The Philippines’ agricultural groups have urged the government to step on the brakes and review the condition of the farm sector before signing up to a new Asia-Pacific free trade deal that will worsen the already dire state of domestic food producers.

Samahang Industriya ng Agrikultura (Sinag) urged the Senate to suspend the ratification process for the Regional Comprehensive Economic Partnership (RCEP), a free trade agreement among the Asia-Pacific nations of Australia, Brunei, Cambodia, China, Indonesia, Japan, Laos, Malaysia, Myanmar, New Zealand, Singapore, South Korea, Thailand, Vietnam and the Philippines.

The Senate should instead review how the country’s farmers operated under the 1994 General Agreement on Tariffs and Trade (GATT) that was enforced by the World Trade Organisation (WTO), the group said.

The RCEP could further cripple the agriculture sector, it warned in a statement on November 6.

During his October 28 visit to Baguio City, agriculture secretary William Dar acknowledged that farming remains the “most underfunded and underinvested” sector in the country, which Congress must address given that farmers “grow the food all Filipinos consume”.

The proposed five-trillion-peso ($100 billion) budget for 2022 only allocated 1.6 per cent (about eight billion pesos) for agriculture, which has been the condition of state funding for farming in the last 35 years, Dar said on the sidelines of a forum in Baguio on the Rice Competitiveness Enhancement Fund.

Other Southeast Asian countries are ahead of the Philippines because their agriculture sectors get between four-to-six per cent of their annual budgets, Dar said.

Sinag said those pushing for the RCEP were the same “experts” who backed the GATT, which advocates had projected to increase the country’s annual agricultural export earnings by 3.4 billion pesos and the annual value added of agriculture by 60 billion pesos. These advocates now claimed that the RCEP would create an additional 500,000 jobs annually and improve the balance of trade in agricultural products, Sinag added.

“[But] 27 years after, why was there such a contrast between the rosy predictions and the dismal outcomes? In private exchanges, these ‘experts’ expressed surprise that people still remembered their erroneous projections,” Sinag said.

“We are worse off today as we have an agriculture department that pushed for the wanton increase of import allocation of agricultural products and railroaded the reduction of tariff for imported agricultural products,” it said.

Sinag said the same experts were responsible for the reduced domestic support for agriculture, which was not required by WTO rules.

“How much is the increase in annual agricultural export earnings? How much is the annual gross value added of agriculture? How many jobs were created annually? What are the indications of an improved balance of trade in agricultural products, if any? Unless the answers to these questions are positive, why would we want to further cripple the local agriculture sector by joining the RCEP?” the group asked.
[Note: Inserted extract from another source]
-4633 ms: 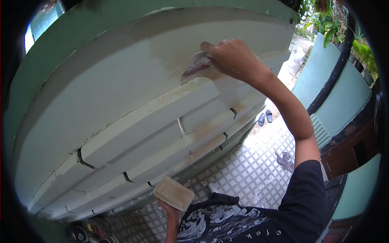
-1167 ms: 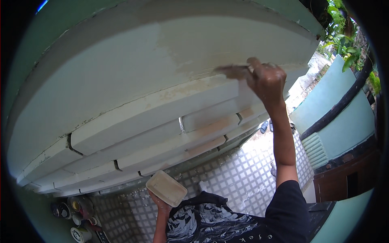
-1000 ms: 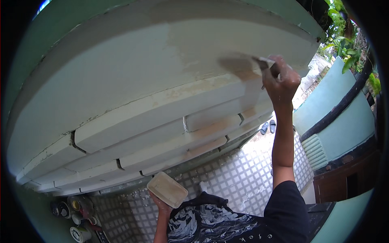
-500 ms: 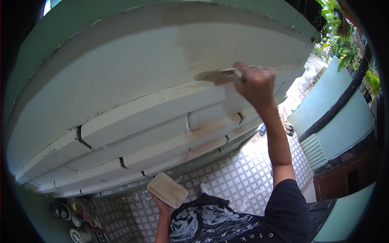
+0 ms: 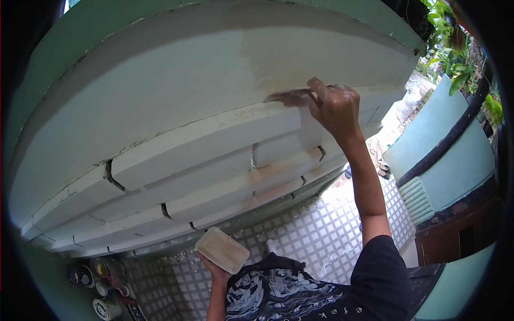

Instead of joining the RCEP, Sinag said the government must make “food self-sufficiency and significant rural livelihood opportunities the explicit starting point of the country’s food and agriculture programme [to] make the agriculture industry the true engine of national development and real economic growth”.

Dar has himself acknowledged the need to make farmers and fisherfolk more competitive, saying: “If this sector can have sufficient budgetary support from the government, then we can entice the private sector to invest.”

The coronavirus pandemic also broke down the world supply chain, revealing the necessity for countries to be food self-sufficient, Dar said.

Increased funding is also important now because farms suffer from extreme and traumatic weather disturbances due to climate change, he added.

During his talk with Benguet farmers, however, Dar vouched for the Rice Tariffication Law (Republic Act No 11203) as one of agriculture’s “necessary reforms” because it generates funds that can be routed back to food production.